In 2004, at a fortieth-anniversary conference about the case that was held at Fordham, Rosenthal made an appearance, and announced from the lectern that his sister Bess had died many years earlier after an incident that, to his mind, had been Genovese-like. (Rosenthal, who grew up in the Bronx, had a spectacularly horrible childhood; his father and four of his five older sisters died young, and he was usually on crutches, because of a bone disease.) Bess had been walking home when a flasher exposed himself to her; terrified, she ran all the way home. Then she caught a bad cold, and never recovered. To Rosenthal, the incident and the fatal illness were one. “A sexual pervert jumped out of the bushes and exposed himself to her,” Rosenthal said. “I still miss our darling Bess, and feel Bess was murdered by this criminal who took her life away, no less than the monster who killed Kitty Genovese.”
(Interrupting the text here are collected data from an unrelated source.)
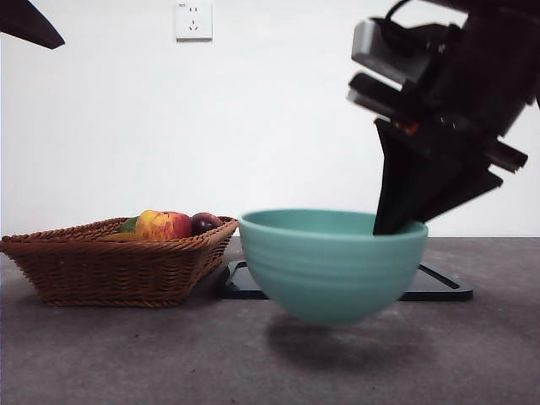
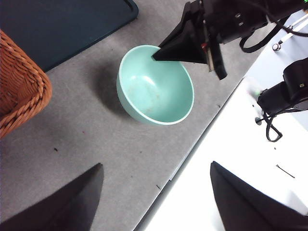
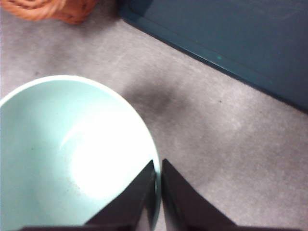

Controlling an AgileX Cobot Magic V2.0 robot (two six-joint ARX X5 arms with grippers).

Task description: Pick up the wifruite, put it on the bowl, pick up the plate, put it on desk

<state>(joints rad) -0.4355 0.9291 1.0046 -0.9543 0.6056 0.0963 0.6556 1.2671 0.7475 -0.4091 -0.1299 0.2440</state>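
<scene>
While the bowl (image 1: pixel 333 264) hangs clear of the desk (image 1: pixel 126 354) in the front view, with its shadow on the grey surface beneath, the right gripper (image 1: pixel 398 221) comes down from the upper right and its dark jaws pinch the bowl's rim on the right side. Behind the bowl lies a flat dark tray (image 1: pixel 439 287), and to the left stands a wicker basket (image 1: pixel 110 266) holding a red-yellow apple (image 1: pixel 163 224) and a dark plum (image 1: pixel 205 222); the wifruite cannot be made out there. A black tip at the top left corner is the other arm. From the left wrist view, the left gripper (image 2: pixel 156 192) hovers with its 2 jaws spread wide and nothing between them, well apart from the bowl (image 2: pixel 156 91), whose inside looks empty; the right gripper (image 2: pixel 161 54) grips its rim. From the right wrist view, the 2 jaws of the right gripper (image 3: pixel 158 168) are nearly together, clamped over the bowl's rim (image 3: pixel 144 132), 1 inside and 1 outside.
</scene>
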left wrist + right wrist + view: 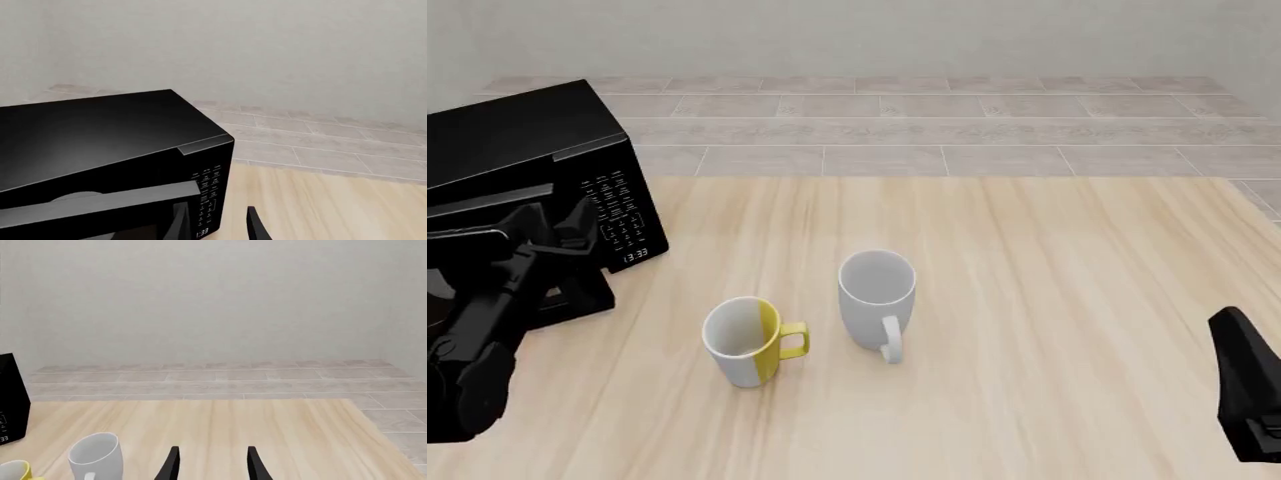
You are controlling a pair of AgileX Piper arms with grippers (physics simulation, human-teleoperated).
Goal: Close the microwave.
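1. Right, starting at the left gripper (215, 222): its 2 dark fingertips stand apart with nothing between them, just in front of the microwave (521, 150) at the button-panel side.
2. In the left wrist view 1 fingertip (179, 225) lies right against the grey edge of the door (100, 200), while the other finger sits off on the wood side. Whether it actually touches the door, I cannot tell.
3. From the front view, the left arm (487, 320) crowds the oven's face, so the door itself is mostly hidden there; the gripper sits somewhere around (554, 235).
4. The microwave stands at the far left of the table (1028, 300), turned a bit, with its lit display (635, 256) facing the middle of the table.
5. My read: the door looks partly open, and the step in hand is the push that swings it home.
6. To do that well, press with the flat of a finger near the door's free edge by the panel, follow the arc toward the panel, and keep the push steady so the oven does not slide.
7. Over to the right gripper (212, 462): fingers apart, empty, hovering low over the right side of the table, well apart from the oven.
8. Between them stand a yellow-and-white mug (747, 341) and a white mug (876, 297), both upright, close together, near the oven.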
That seemed to explain a lot about Rosenthal’s handling of the Genovese story, though his own writing makes it clear that he was profoundly disturbed by just about every way in which New York was changing in the sixties. Kevin Cook treats Rosenthal’s 2004 disclosure at Fordham as a Rosebud moment in his narrative, to be saved almost until the end for maximum effect. Pelonero, the defender of the original Times story, chooses not to mention it.
When it comes to assessing the media, it’s hard to get riled about press-generated hysteria over insubstantial matters like Justin Bieber’s legal troubles or Mayor de Blasio’s car running stop signs (unless, perhaps, you’re directly on the receiving end of it). Stories like that of the silent witnesses to Kitty Genovese’s murder represent the real danger zone in journalism, because they blend the power of instinct—which is about whether something feels true, not about whether it is true—with the respectable sheen of social science. In his book, Rosenthal groused, “I did not feel, nor do I now, that the sociologists and psychiatrists who commented contributed anything substantial to anybody’s understanding of what happened that night on Austin Street.” But, if he hadn’t assigned a second-day story consisting of quotes from such people, his version of the Genovese murder would not have taken the shape that it did. The experts transformed a crime into a crisis.
The manufacturing of the thirty-eight-witnesses myth had generally benign social effects. Yet there are many examples in which tendentious public renderings of violence have set off more, and worse, violence. (Many of the lynchings in the South during the Jim Crow era were undertaken to avenge a crime that the mob, confirmed in its rage by the local press, felt certain had taken place.) The real Kitty Genovese syndrome has to do with our susceptibility to narratives that echo our preconceptions and anxieties. So the lesson of the story isn’t that journalists should trust their gut, the way Abe Rosenthal did. Better to use your head.